(DIRECTIONS FOR THIS TASK): Repeat every line of the data exactly; no picture belongs in the copy.
------ RECORDED INFORMATION
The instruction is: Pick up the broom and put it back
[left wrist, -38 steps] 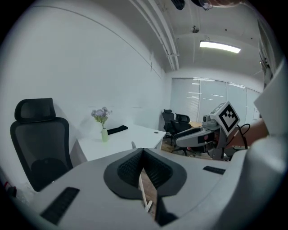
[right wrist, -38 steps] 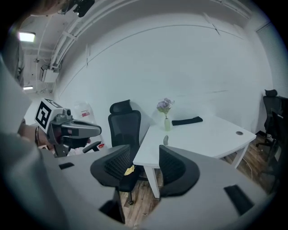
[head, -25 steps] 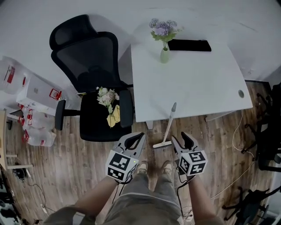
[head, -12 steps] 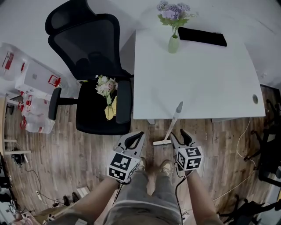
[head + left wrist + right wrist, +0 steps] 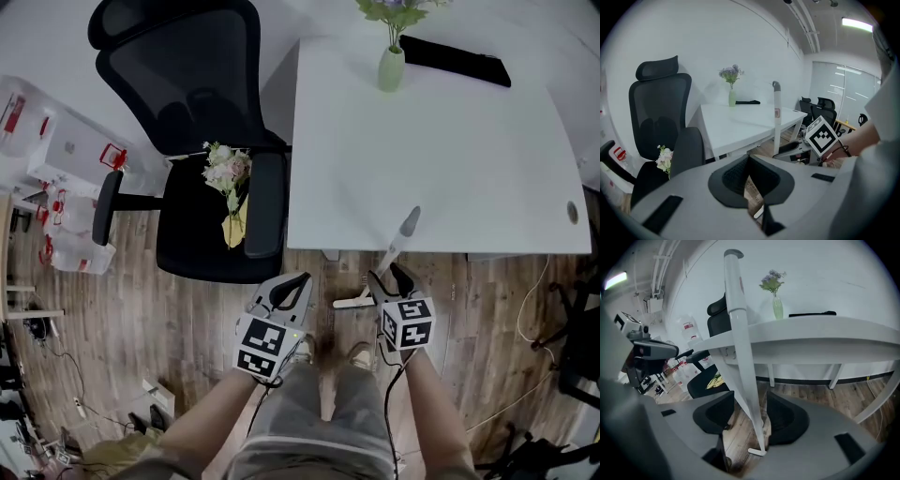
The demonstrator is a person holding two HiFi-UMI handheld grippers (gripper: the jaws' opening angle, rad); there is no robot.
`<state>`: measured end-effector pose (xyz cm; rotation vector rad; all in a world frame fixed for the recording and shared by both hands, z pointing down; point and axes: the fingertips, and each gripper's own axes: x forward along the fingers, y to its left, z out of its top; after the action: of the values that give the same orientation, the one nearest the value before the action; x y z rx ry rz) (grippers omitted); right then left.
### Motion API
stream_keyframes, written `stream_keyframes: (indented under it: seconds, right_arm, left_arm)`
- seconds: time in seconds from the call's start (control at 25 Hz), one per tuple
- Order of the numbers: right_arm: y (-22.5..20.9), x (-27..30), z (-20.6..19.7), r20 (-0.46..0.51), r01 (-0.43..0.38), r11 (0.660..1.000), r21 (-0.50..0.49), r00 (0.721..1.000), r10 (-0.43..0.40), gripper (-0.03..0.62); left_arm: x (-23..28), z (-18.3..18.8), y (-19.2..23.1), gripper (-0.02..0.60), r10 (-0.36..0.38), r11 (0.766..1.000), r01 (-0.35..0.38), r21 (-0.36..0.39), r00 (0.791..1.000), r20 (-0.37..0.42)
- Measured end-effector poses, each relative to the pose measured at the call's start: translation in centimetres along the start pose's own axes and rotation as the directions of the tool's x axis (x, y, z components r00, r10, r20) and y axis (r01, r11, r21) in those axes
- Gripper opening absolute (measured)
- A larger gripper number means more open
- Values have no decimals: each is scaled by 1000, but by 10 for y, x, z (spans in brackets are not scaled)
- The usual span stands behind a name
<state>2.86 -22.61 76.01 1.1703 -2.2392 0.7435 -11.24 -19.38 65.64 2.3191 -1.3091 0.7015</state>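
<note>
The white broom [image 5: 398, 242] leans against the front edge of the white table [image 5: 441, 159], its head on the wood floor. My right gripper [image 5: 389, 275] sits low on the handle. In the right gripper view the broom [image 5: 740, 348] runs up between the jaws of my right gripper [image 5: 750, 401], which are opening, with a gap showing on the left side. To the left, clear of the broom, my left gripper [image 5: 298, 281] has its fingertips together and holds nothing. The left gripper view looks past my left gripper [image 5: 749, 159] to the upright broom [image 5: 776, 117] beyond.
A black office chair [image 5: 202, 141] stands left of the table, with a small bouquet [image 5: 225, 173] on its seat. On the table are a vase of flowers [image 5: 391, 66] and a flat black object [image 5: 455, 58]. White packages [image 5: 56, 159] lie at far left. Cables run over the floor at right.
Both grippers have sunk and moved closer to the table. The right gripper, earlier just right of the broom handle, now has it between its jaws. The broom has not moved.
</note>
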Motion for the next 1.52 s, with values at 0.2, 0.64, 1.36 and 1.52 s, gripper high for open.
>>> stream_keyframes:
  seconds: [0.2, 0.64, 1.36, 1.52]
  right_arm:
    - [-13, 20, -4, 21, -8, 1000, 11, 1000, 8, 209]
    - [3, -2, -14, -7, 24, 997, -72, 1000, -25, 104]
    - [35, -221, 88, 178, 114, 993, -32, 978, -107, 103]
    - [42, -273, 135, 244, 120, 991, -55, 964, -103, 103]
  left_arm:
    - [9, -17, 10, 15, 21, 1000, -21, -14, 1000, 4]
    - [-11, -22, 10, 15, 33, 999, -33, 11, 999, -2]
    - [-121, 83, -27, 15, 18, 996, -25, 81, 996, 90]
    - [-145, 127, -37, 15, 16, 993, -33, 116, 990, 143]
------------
(SOLVED EXERCISE):
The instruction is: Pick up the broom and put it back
[left wrist, -38 steps] 
[right wrist, -38 steps] 
[head, -25 steps] 
[head, -12 steps] 
[head + left wrist + right wrist, +0 steps] 
The demonstrator is a person holding two HiFi-UMI handheld grippers (gripper: the jaws' opening angle, rad); there is no robot.
`<state>`: measured end-effector pose (xyz cm; rotation vector rad; all in a world frame fixed for the recording and shared by both hands, z pointing down; point and axes: the fingertips, and each gripper's own axes: x forward along the fingers, y to its left, z out of its top; after the action: of the values that give the same orientation, the one nearest the value before the action; x y z rx ry rz) (grippers omitted); right then left.
### Motion API
stream_keyframes, written `stream_keyframes: (indented under it: seconds, right_arm, left_arm)`
- seconds: time in seconds from the call's start (control at 25 Hz), one per tuple
- Order of the numbers: right_arm: y (-22.5..20.9), x (-27..30), z (-20.6..19.7), r20 (-0.46..0.51), r01 (-0.43..0.38), r11 (0.660..1.000), r21 (-0.50..0.49), r00 (0.721..1.000), r10 (-0.43..0.40), gripper (-0.03..0.62); left_arm: x (-23..28), z (-18.3..18.8), y (-19.2..23.1), gripper (-0.02..0.60), r10 (-0.36..0.38), r11 (0.766..1.000), r01 (-0.35..0.38), r21 (-0.36..0.39), r00 (0.791..1.000), r20 (-0.37..0.42)
- Measured end-effector poses, each relative to the pose measured at the call's start: translation in centimetres along the start pose's own axes and rotation as the directions of the tool's x axis (x, y, z components r00, r10, r20) and y axis (r01, r11, r21) in those axes
- Gripper opening absolute (measured)
- A larger gripper number means more open
- Values have no decimals: each is scaled by 1000, but by 10 for y, x, z (spans in brackets are not scaled)
- The usual span stands behind a name
<state>2.86 -22.61 76.01 1.1703 -2.2392 0.7435 -11.24 -19.38 65.64 2.3191 -1.3091 0.7015</state>
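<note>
The white broom [image 5: 398, 242] leans against the front edge of the white table [image 5: 441, 159], its head on the wood floor. My right gripper [image 5: 389, 275] sits low on the handle. In the right gripper view the broom [image 5: 740, 348] runs up between the jaws of my right gripper [image 5: 750, 401], which are opening, with a gap showing on the left side. To the left, clear of the broom, my left gripper [image 5: 298, 281] has its fingertips together and holds nothing. The left gripper view looks past my left gripper [image 5: 749, 159] to the upright broom [image 5: 776, 117] beyond.
A black office chair [image 5: 202, 141] stands left of the table, with a small bouquet [image 5: 225, 173] on its seat. On the table are a vase of flowers [image 5: 391, 66] and a flat black object [image 5: 455, 58]. White packages [image 5: 56, 159] lie at far left. Cables run over the floor at right.
Both grippers have sunk and moved closer to the table. The right gripper, earlier just right of the broom handle, now has it between its jaws. The broom has not moved.
</note>
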Motion for the next 1.52 s, with values at 0.2, 0.64, 1.36 and 1.52 s, gripper high for open.
>>> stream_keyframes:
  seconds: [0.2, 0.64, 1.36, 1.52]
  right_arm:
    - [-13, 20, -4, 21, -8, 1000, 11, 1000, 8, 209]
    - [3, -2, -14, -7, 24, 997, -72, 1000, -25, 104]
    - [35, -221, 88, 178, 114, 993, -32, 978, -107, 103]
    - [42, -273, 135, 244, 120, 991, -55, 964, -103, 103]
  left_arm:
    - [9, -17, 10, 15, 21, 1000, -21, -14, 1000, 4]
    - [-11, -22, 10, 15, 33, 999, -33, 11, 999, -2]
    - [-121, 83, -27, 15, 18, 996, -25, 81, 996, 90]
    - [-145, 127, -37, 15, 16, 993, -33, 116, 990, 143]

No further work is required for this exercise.